TASK BRIEF:
Look through the records below and copy each line that includes the word "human".

■ ■ ■ ■ ■ ■ ■

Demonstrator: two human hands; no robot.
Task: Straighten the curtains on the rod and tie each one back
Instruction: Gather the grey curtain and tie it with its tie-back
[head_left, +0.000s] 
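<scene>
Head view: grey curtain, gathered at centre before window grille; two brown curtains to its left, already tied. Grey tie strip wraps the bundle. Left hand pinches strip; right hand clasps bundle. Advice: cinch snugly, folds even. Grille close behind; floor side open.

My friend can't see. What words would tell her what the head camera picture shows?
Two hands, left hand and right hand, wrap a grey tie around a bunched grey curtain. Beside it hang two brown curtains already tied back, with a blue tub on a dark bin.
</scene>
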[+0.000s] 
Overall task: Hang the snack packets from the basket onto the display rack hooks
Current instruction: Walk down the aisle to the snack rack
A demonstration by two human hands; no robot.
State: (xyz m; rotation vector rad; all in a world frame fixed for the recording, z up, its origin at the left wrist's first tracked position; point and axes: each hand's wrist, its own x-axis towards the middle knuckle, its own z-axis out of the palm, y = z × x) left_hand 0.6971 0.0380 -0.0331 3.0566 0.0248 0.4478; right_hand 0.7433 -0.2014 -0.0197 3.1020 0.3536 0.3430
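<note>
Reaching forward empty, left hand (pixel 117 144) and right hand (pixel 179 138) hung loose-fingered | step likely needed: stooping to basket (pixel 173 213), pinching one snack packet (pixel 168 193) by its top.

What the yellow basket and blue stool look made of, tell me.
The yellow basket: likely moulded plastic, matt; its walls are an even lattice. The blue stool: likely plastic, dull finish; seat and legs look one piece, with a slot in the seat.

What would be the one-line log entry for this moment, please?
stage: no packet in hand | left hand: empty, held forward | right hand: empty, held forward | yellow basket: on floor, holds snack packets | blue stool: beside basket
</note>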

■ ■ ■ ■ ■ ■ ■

WRITTEN SOLUTION:
Demonstrator: two human hands; no robot.
A demonstration by two human hands; no robot.

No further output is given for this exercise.